In her new role, Chang will report to George Green, president of Hearst Magazines International, and will drum up business for the international editions of Harper’s Bazaar, Cosmopolitan and Cosmogirl!
“George Green has built an international business and he needs help,” said Black. “Nobody knows the international marketplace like Jeannette.”
“I can’t think of anyone who would be better in representing our titles, primarily Harper’s Bazaar and Cosmpolitan, too,” said Green.
“One of the problems is, we haven’t done enough to support them,” added Green. “Most of the [ad] budgets are local. One of the things we need to do is give them more professionalism and expand their business internationally. When I ask [the local sales staff] who is seeing the head of Louis Vuitton or the head of a cosmetic company, they say, ‘nobody.’ This is very real.”

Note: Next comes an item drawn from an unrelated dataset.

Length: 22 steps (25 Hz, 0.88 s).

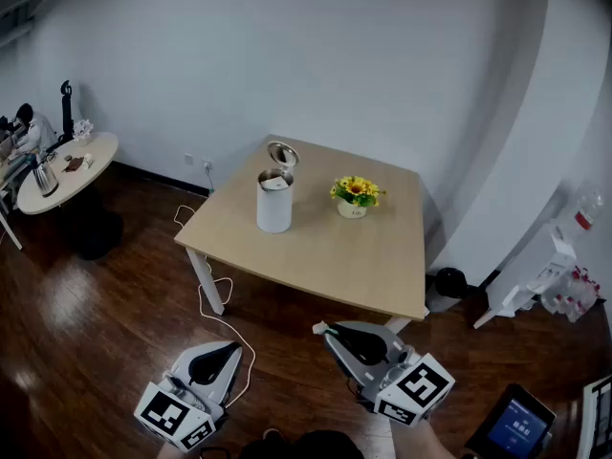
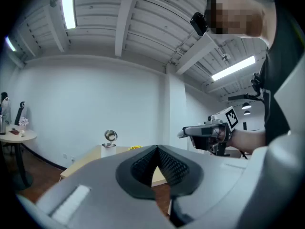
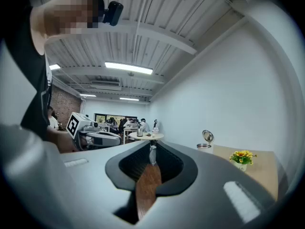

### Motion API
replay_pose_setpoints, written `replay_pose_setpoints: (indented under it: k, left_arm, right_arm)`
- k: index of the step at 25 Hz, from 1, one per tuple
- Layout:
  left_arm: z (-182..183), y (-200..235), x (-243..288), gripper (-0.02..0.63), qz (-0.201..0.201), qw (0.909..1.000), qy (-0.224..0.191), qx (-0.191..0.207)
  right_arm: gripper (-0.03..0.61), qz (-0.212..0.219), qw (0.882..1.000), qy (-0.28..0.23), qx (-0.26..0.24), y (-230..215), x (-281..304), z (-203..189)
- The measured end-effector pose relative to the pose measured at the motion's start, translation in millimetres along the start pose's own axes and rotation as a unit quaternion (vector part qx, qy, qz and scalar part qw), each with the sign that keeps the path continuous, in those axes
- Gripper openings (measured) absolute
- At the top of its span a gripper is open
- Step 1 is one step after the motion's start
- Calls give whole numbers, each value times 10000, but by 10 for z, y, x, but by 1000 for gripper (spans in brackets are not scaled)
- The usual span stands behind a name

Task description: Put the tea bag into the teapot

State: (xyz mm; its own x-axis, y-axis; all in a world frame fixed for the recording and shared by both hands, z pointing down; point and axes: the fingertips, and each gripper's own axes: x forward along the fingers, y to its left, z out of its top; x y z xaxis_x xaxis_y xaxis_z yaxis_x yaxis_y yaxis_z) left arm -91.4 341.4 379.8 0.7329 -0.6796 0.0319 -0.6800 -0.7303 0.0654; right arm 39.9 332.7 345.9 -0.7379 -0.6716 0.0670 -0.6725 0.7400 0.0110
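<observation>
Recorder: Grippers, two, both low in the head view over the wood floor (image 1: 96, 304), short of the table (image 1: 316, 256). State of the left gripper (image 1: 232, 349)?

Checker: Tips pressed together, with one small triangular gap behind them. Nothing is held in it (the table edge shows through).

Recorder: Right gripper (image 1: 321, 330)?

Checker: Jaws nearly together, a narrow slit between them. They pinch one small white sliver at the tips, the tea bag (image 3: 152, 154). Little of it shows, and its shape cannot be made out.

Recorder: Teapot?

Checker: One teapot (image 1: 274, 204), white, cylindrical, upright on the far left part of the table. Its lid (image 1: 282, 153) is tipped up and open. It is well apart from both grippers, so the tea bag is outside it.

Recorder: Other items on that table?

Checker: One pot of yellow flowers (image 1: 356, 197), near the teapot on its right in the head view, not touching.

Recorder: Rest of the room?

Checker: One round table (image 1: 91, 151) far left, with one metal kettle (image 1: 44, 175) and a few small items on it. One seated person (image 1: 29, 132) is beside it. One white cable (image 1: 200, 299) lies on the floor by the table leg. One lit screen (image 1: 516, 426) is at lower right.
</observation>
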Motion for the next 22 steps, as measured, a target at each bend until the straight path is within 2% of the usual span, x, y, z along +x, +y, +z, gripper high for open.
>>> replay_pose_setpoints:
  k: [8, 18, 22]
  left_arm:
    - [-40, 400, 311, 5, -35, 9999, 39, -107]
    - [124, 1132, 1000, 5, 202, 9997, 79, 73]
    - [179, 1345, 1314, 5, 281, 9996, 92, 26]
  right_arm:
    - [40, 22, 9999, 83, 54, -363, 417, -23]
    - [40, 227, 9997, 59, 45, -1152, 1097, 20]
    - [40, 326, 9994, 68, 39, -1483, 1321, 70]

Black said there are currently 11 international editions of Harper’s Bazaar and two more are planned this year, in Japan and Indonesia. An edition in Italy is planned for 2001, along with two or three others. There are also two new international editions planned for Cosmogirl!
Black plucked Lewis out of Marie Claire, where she had been founding associate publisher and became vice president and publisher in 1997. Marie Claire, a joint venture between Hearst and Marie Claire Album, has been named to Adweek’s Hot List for the past three years in a row. Last year, Marie Claire’s ad pages increased 11.4 percent, and for the first quarter, they’re up 6 percent. For April, Marie Claire’s ad pages are up 44 percent.
The circulation picture has also been rosy at Marie Claire. The title had a 7 percent gain in newsstand sales and a 9 percent increase in subscriptions for the second half of 1999.
Lewis, who found out about the change Sunday night in a phone call from Anne Fuchs, senior vice president and group publishing director of Hearst, said, “I’m on cloud nine. I’m sad I’m leaving [Marie Claire], but it’s such a great opportunity.”
Look for Lewis to try to broaden the ad base quickly, a tack she took with Marie Claire by balancing mass and prestige. “I think they’ve done an excellent job in the prestige market,” she said of Bazaar, “but bridge and nonendemic categories provide a big opportunity for Harper’s Bazaar.
“It’s not an overnight slam bang…We’re in it for long-term media plans. I’m anxious to get out there and muscle in and get my sea legs settled. It’s very competitive.”
Does she have the killer mentality?
“Yes, when it’s defined by pages — not my management style. I’ve got to be out there and very focused. I’m going to be hitting the pavement big-time.”